# The hardest fact you can think of



## Aragorn21 (Apr 24, 2003)

About LOTR, do you know something that you think most people don't? 

Something like the time Frodo and Sam found Bilbo's trolls was exactually so and so many years after Bilbo's encounter.


----------



## Maeglin (Apr 25, 2003)

I don't think there are any facts you could post on here that someone else wouldn't know or figure out. Grond, Maedhros, all the mods and many others are LotR geniuses, and the however many years thing could be found out easily enough by calculating it. 

But ummm I'll try this one, King Elessar died at the age of exactly 200, and when I say exact I mean it, he actually died on his 200th birthday.


----------



## BlackCaptain (Apr 25, 2003)

Gandalf's spell:

Naur dan i ngaurhoth!

When he's fending off the Wolves on Caradhras should actualy be(according to Tolkien's rules):

Naur dan i 'aurhoth!


----------



## Lúthien Séregon (Apr 26, 2003)

Didn't King Elessar live to the age of 210?


----------



## Maeglin (Apr 26, 2003)

Oh I don't know maybe it was, I did the calculations a while ago, and now that I think of it I think you're right, but whatever, its somewhere around the age of 200.


----------



## Niniel (Apr 26, 2003)

In one edition it says both 210 and 200 in different places. It was an error that they corrected in new editions. I believe it's 210 in the newer ones, but I'm not sure (don't have book-can't check).


----------



## Phee (Apr 27, 2003)

Well seeing as we're on the subject of Aragorn's birthdays...
I realised one day while reading through the timeline in the appendix that the day Aragorn, Legolas and Gimli meet Gandalf the White for the first time is March 1st, Aragorn's 88th birthday.
No doubt I'm not the first person to notice that, but I was pretty pleased with myself when I realised it. LOL


----------



## BlackCaptain (Apr 27, 2003)

From the Appendix:



> Aragorn indeed lived to be one hundred and ninety years old, longer than any of his line since King Arvegil



Now this doesnt really show much consitency if you do the math yourself...


----------



## Gil-Galad (Apr 27, 2003)

> _Originally posted by Niniel _
> *In one edition it says both 210 and 200 in different places. It was an error that they corrected in new editions. I believe it's 210 in the newer ones, but I'm not sure (don't have book-can't check). *


In my edition is 210.


----------



## Maeglin (Apr 28, 2003)

Appendix B. The tale of years: 


> 2931 Aragorn son of Arathorn II born on March 1st
> *F.A. 120, S.R. 1421 In this year on March 1st came at last the Passing of King Elessar.* Is is said that the beds of Meriadoc and Peregrin were set beside the bed of the great king. Then Legolas built a grey ship in Ithilien, and sailed down Anduin and so over the Sea; and with him, it is said, went Gimli the Dwarf. And when that ship passed and end was come in Middle-earth of the Fellowship of the Ring.

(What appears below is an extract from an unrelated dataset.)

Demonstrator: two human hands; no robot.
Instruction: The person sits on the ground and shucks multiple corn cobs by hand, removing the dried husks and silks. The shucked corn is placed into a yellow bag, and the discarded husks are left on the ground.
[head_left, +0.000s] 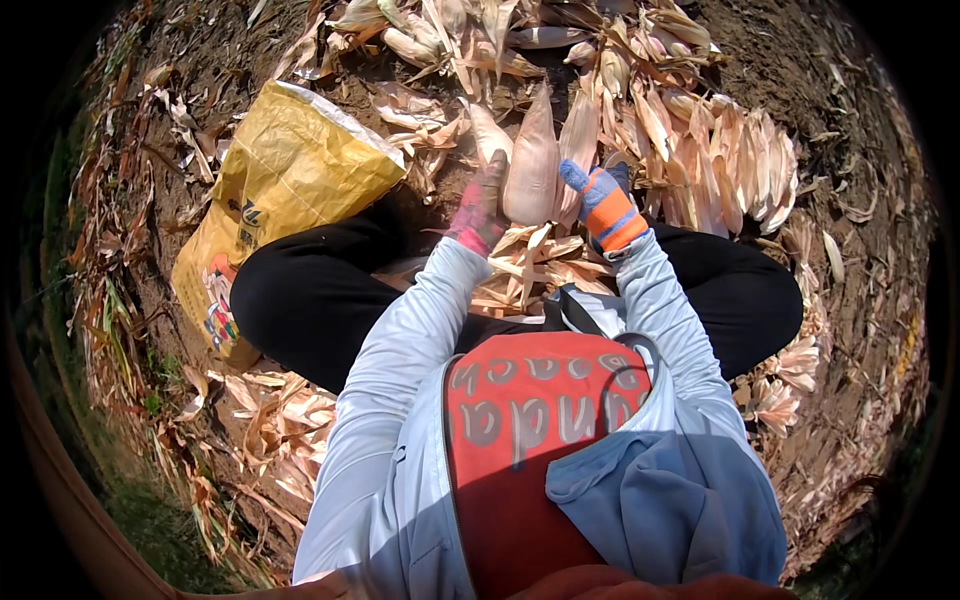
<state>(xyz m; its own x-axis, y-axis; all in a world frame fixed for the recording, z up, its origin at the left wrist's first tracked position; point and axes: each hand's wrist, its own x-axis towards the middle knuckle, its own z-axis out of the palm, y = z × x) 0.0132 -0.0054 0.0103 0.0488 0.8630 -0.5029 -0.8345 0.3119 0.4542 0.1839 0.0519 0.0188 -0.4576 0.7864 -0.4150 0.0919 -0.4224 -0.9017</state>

I have 210 as well, I would like to say that settles the question, but other editions have something different. Black Captain, perhaps it was an error on the part of the author that it says 210, it is possible he could have calculated wrong, try doing the math that you can get from the Tale of Years and see what you get.


----------



## BlackCaptain (Apr 28, 2003)

I have no doubt that the answer is 210 to the math problem, but its wierd how Tolkien would have miscalculated Aragorn's age like that...


----------



## Maeglin (Apr 28, 2003)

no no I meant check the Tale of Years in your addition and see if the dates are the same, if they are not then there is our answer.


----------



## S & R Gamgee (Apr 28, 2003)

I was looking in the back of the sil at the family trees and found out that Aragorn and Arwen are distantly related.


----------



## Lantarion (Apr 30, 2003)

...According to one source, yes! 
It disturbs me (although very slightly) that Aragorn and Arwen were related, even though insanely distantly.. 

PS: Sorry this thread seems to have drifted somewhat from its original theme, Aragorn21.. I suggest, to those who wish to continue the debate of Aragorn/Arwen (if you can call iit an actual debate), that you start a new thread and discuss it there.


----------



## Eliot (May 13, 2003)

Random fact: there are twenty-seven steps leading up to the front door of Orthanc. 

Wow. Amazing.


----------



## Gandalf White (May 13, 2003)

Hmmm, I wonder if it has a deeper significance? 3 sets of 9.....

Heh, I'm going off my rocker.


----------